DCSIMG

Journalist turns joker at medieval theme park

"You're meeting King Arthur at noon tomorrow."

It was an unusual telephone call during a surreal few days which ended in two nerve-wracking appearances in front of hundreds of people.

King Arthur is in fact Richard Timson who plays the part of the legendary monarch in the medieval events at the popular Camelot Theme Park near Chorley.

The jousting tournament at the 140-acre attraction is performed twice daily during the summer season.

It is where jesters do funny things and the Knights of the Round Table do battle in a display of real skill and great horsemanship.

A throwaway suggestion was taken a bit too seriously and resulted in a visit for me to the theme park for a meeting with Richard, sorry King Arthur.

It was during my behind-the-scenes tour of the park's facilities that a plan was hatched to unleash me on an unsuspecting crowd on the opening weekend of the new season.

The opportunity to possibly show myself up in public may never have come about if Camelot's immediate future had not been saved by a last-minute takeover last month after it had been placed into receivership.

King Arthur explains: "We have all been looking forward to the 2009 season here at Camelot after a winter of uncertainty – and the forecast of a brilliant summer weather-wise will help us.

"Playing King Arthur is good fun.

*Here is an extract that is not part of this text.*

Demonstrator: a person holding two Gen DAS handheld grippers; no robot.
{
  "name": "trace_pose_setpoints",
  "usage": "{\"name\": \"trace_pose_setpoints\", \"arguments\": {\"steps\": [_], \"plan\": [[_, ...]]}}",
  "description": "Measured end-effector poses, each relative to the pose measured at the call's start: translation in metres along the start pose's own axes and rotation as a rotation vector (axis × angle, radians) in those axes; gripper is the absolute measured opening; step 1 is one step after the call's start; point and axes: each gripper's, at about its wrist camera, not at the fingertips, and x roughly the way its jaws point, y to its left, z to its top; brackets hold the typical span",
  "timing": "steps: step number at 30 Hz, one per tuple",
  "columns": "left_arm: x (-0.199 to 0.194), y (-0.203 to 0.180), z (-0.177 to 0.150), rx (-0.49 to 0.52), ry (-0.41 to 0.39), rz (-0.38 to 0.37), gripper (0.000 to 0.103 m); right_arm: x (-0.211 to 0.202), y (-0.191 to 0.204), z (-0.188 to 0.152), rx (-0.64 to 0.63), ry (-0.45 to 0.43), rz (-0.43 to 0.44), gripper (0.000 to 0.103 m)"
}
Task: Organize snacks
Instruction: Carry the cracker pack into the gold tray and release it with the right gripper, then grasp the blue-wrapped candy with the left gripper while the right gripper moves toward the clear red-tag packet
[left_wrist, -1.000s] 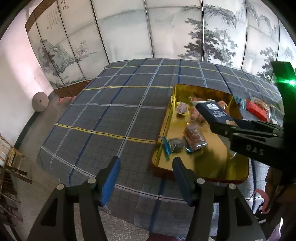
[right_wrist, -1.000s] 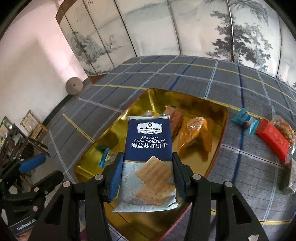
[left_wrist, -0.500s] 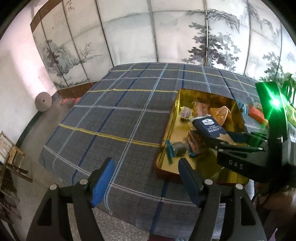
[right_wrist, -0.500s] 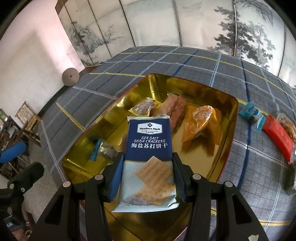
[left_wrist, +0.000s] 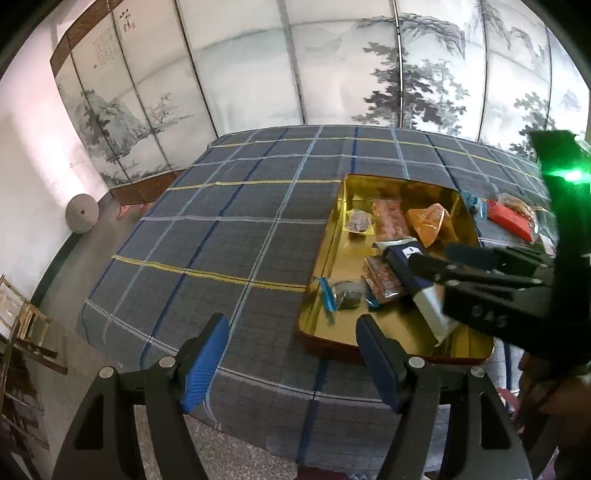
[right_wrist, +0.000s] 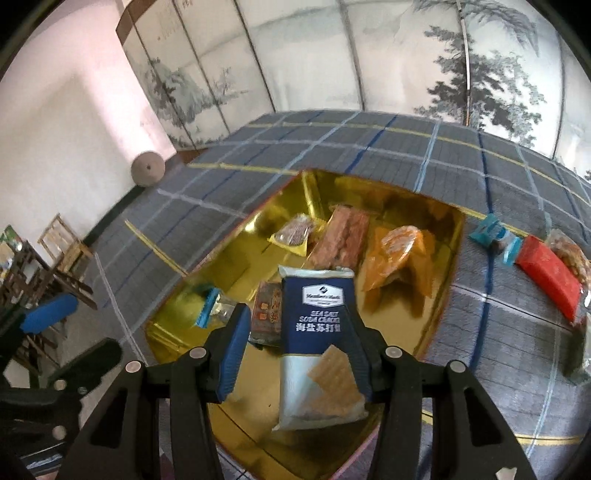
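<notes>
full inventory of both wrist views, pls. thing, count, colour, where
tablecloth: 1, grey-blue plaid, over the table
tin: 1, gold inside, on the cloth
packets in tin: 5, yellow-edged, two red-brown, orange, teal-edged
cracker pack: 1, navy and white, over the tin between the right gripper's fingers
packets on cloth: at least 3, teal, red, clear, beside the tin
folding screen: 1, pale painted, behind the table
stone disc: 1, grey, on the floor by the wall
wooden chairs: count unclear, brown, floor
left gripper: black, blue pads, just opened wider, empty
right gripper: black, blue pads, grip unclear
</notes>
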Motion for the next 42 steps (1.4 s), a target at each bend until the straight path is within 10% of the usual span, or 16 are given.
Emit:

I started on the dark side – I was the Black Knight for many years – and then I saw the light. I got too old to do the jousting and so I went to be a king."

Mark Leader, operations director at Camelot, says the support from staff, management and the local community has been "absolutely fantastic" during a difficult period for everybody.

Meeting the medieval team, which includes movie stuntmen, and watching them rehearse, was enlightening. These are very pleasant people who often put their bodies on the line to entertain.

And Martin the journalist was to join them as Marvin the jester, with the chief "fool" – Scoop – offering a few tips on how to be funny, something which has never come naturally to me.

"Be as bright as humanly possible and make sure you are cheerful 24/7, which can be a bit of a struggle at times," he tells me.

"Learn a few good jokes and if you have any please send them to me because I haven't got many to be honest. Oh, and don't be shy."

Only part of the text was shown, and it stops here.